An electrocatalyst is a material which is used to catalyze an electrochemical reaction (i.e., an electron transfer oxidation or reduction reaction). Electrocatalysis is a crucial component to many different energy and industrial applications. In artificial photosynthesis (a process in which sunlight, water, and CO2 are converted to fuels or chemicals) electrocatalysts are used to improve the efficiency of the hydrogen evolution reaction, the oxygen evolution reaction, and/or CO2 reduction. In addition, electrocatalysts are used in fuel cells and metal-air batteries to catalyze the oxygen reduction reaction. Industrially, electrocatalysts are used in electrowinning (the process of extracting metals from their ores), electroplating (the process of coating a material usually with a thin layer of metal), and electrogalvanizing (a corrosion protection method  usually applied to stainless steel).

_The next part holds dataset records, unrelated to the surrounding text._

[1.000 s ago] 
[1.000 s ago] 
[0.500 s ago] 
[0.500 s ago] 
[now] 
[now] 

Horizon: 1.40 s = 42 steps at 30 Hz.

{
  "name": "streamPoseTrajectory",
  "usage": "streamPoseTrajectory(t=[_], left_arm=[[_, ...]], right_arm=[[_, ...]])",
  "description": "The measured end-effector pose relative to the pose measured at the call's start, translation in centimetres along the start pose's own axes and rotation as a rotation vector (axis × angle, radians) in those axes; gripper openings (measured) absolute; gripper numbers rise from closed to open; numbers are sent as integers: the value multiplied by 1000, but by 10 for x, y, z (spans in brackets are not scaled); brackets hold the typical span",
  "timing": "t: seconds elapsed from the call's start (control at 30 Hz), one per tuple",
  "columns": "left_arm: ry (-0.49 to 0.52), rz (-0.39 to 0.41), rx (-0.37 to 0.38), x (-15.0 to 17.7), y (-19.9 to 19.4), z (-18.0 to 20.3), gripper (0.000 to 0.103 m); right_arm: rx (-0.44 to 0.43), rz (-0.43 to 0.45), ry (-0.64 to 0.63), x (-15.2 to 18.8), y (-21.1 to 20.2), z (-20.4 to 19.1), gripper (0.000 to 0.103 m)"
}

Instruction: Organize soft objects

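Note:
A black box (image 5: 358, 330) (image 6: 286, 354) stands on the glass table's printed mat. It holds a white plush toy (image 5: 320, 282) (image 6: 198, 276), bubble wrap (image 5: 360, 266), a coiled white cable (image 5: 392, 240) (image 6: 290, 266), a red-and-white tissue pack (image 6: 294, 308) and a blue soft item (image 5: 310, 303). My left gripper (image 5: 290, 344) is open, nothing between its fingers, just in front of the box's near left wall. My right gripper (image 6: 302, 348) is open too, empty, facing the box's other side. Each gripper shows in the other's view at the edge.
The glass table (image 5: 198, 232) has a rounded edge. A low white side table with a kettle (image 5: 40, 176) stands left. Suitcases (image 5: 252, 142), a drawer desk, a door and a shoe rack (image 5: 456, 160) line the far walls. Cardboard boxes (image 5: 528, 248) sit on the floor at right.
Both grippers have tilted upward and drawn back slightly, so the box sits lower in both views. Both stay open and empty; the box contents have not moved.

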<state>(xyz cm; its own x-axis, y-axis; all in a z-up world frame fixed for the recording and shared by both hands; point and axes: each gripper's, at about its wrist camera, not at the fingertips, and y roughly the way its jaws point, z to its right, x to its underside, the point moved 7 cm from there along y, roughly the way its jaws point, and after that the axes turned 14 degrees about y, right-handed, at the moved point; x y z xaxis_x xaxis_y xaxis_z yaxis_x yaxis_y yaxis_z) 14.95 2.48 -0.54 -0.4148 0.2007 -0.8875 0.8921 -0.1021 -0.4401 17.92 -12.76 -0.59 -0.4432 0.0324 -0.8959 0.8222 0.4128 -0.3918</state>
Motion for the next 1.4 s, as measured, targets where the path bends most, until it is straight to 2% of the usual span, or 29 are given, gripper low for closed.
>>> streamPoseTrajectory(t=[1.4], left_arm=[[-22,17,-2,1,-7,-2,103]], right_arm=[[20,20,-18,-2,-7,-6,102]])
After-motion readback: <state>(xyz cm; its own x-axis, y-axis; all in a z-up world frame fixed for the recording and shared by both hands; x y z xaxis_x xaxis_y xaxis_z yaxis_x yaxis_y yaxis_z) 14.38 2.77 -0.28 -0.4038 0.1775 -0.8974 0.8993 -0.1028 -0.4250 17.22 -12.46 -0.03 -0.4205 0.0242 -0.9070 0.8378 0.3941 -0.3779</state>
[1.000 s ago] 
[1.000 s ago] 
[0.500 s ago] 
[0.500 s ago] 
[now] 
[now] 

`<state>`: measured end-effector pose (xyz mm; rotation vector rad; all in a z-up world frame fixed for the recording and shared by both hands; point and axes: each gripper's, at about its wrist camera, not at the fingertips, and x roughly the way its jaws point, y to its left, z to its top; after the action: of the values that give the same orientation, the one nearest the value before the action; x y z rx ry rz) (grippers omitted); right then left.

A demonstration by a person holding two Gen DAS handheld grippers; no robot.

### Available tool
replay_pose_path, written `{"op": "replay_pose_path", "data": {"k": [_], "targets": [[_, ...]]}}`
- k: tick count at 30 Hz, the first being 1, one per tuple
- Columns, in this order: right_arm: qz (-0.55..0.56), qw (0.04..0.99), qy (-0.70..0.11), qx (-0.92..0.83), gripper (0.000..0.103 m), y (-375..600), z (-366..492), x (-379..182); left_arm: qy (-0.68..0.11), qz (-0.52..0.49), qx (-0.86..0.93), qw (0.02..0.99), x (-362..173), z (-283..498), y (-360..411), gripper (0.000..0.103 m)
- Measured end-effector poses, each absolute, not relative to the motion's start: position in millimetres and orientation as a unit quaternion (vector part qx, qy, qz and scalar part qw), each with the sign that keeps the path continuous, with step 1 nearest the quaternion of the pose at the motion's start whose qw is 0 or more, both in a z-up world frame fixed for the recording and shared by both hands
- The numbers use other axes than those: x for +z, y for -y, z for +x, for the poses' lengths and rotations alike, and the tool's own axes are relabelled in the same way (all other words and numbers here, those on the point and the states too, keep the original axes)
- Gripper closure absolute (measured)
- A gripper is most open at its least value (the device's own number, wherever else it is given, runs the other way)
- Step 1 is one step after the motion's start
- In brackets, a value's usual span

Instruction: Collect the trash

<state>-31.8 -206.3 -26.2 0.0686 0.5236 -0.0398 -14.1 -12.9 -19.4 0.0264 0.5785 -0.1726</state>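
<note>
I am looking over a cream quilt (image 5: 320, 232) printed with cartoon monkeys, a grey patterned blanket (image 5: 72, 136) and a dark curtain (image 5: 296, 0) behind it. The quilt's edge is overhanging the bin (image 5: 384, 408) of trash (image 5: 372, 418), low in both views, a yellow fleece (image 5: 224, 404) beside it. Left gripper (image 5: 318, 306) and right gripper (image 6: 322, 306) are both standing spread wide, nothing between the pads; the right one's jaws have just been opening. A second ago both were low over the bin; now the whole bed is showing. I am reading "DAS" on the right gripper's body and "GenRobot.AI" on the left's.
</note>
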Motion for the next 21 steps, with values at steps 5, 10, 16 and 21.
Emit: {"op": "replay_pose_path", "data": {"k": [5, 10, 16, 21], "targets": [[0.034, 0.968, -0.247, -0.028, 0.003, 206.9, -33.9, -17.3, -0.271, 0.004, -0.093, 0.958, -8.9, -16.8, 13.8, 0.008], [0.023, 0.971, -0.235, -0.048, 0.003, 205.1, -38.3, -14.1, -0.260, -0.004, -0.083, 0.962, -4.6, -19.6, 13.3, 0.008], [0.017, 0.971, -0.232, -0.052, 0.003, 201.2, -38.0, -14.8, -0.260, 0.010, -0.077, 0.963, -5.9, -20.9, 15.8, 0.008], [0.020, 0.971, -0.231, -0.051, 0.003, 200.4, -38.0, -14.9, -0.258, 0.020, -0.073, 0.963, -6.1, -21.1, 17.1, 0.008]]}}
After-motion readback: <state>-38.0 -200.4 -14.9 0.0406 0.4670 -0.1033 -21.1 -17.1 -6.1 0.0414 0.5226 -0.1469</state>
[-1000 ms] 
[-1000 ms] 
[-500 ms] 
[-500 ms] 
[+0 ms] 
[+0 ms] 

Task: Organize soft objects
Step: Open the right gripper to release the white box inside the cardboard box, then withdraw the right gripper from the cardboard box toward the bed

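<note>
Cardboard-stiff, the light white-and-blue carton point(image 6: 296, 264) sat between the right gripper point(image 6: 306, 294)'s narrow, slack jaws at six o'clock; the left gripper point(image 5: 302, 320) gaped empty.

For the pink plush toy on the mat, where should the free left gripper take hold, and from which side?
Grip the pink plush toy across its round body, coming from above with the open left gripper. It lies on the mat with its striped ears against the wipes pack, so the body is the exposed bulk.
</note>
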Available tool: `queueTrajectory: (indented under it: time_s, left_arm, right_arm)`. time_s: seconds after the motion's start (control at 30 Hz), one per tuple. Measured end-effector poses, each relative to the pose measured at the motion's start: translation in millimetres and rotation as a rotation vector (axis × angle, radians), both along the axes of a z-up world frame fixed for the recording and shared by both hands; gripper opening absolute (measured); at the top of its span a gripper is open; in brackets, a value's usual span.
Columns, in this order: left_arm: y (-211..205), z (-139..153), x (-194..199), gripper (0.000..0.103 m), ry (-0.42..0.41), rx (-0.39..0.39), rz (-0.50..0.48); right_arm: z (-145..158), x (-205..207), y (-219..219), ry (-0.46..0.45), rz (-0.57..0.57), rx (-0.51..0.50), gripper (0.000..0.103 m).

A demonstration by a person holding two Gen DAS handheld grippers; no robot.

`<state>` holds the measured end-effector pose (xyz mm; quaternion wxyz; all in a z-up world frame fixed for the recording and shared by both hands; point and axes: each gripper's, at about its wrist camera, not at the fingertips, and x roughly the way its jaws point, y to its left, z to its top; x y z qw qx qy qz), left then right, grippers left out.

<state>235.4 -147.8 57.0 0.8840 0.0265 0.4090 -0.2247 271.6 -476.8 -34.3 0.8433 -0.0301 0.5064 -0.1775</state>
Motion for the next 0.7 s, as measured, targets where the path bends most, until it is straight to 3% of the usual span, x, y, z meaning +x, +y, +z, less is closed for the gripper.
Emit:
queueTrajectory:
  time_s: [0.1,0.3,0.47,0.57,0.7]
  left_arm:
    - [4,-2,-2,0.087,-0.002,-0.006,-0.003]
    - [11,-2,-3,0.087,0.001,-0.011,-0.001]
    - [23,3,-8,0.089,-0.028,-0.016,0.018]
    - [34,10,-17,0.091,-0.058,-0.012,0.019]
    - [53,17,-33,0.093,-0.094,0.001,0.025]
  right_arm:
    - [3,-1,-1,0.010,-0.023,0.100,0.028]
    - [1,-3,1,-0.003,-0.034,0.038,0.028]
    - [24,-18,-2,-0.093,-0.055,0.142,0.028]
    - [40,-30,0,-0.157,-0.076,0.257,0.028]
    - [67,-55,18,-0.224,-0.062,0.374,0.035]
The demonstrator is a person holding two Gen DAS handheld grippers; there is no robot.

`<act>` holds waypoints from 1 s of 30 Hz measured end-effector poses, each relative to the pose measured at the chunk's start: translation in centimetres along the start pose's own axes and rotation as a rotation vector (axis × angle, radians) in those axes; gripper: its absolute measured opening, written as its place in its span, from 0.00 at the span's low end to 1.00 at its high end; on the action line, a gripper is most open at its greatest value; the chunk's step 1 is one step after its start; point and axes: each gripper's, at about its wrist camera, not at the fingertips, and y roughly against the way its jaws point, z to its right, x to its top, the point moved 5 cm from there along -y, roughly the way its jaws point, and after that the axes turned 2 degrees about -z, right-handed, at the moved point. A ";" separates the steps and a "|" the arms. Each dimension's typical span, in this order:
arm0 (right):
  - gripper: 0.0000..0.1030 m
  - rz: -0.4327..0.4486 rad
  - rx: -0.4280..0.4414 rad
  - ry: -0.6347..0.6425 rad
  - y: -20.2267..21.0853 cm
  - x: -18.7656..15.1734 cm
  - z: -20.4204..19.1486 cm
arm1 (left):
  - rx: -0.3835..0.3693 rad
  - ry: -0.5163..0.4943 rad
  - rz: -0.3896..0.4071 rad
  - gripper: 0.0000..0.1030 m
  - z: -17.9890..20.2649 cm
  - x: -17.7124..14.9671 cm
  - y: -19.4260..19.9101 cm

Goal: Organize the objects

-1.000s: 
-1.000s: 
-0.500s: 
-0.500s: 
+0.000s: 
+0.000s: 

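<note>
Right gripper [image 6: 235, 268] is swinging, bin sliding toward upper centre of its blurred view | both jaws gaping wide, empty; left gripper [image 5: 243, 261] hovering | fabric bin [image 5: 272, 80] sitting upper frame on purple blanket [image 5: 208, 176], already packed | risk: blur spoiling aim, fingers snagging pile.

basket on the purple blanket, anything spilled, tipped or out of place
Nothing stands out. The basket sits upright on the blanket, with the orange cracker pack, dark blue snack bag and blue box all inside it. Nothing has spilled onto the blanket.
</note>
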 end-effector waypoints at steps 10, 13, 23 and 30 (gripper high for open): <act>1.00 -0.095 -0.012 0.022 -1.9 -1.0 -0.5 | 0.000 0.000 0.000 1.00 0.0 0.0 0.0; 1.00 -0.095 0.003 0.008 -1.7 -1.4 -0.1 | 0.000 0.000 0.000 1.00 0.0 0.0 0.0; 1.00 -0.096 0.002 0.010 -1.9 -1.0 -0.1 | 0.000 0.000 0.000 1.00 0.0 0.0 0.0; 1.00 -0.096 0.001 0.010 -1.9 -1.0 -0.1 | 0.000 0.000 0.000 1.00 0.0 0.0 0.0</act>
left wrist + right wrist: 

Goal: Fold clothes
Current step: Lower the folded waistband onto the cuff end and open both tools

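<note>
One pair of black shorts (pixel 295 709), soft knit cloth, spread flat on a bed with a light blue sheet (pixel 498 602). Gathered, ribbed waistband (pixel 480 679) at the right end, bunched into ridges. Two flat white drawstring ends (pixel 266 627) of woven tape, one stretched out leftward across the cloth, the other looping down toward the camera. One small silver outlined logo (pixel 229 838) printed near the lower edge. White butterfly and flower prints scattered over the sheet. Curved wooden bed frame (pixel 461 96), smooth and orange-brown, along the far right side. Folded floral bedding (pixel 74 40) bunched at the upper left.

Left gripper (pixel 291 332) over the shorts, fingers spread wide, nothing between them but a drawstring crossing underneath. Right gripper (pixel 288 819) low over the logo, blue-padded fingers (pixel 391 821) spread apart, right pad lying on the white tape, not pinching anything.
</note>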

Diagram depicting a reduction reaction occurring at the surface of an electrocatalyst



The research goals of the Leonard laboratory include developing new electrocatalysts based on earth-abundant materials for all of the above applications. This encompasses investigating new material compositions as well as novel morphologies based on nanomaterials. In addition, the aim is to improve the understanding of the mechanisms of electrochemical reactions and how they are affected by electrocatalyst properties.

Example of electrocatalysis characterization data

Electrochemical characterization of FeS2 discs, wires, and cubes in 0.1 M pH 7 phosphate buffer solution (PBS) for the hydrogen evolution reaction. (a) Experimental linear sweep voltammograms at 1 mV/s (solid lines) for the champion FeS2 discs, wires, cubes coated on glassy carbon along with a bare Pt electrode, and a bare glassy carbon electrode. Also shown are the corresponding best-fit single-electron Butler−Volmer equations (dashed lines) for each electrode.

[Jaison, D.; Barforoush, J.M.; Qiao, Q.; Zhu, Y.; Ren, S. and Leonard, K.C. "Low-Dimensional Hyperthin FeS2 Nanostructures for Efficient and Stable Hydrogen Evolution Electrocatalysis.” ACS Catalysis Vol. 5, pp. 6653 - 6657 (2015)]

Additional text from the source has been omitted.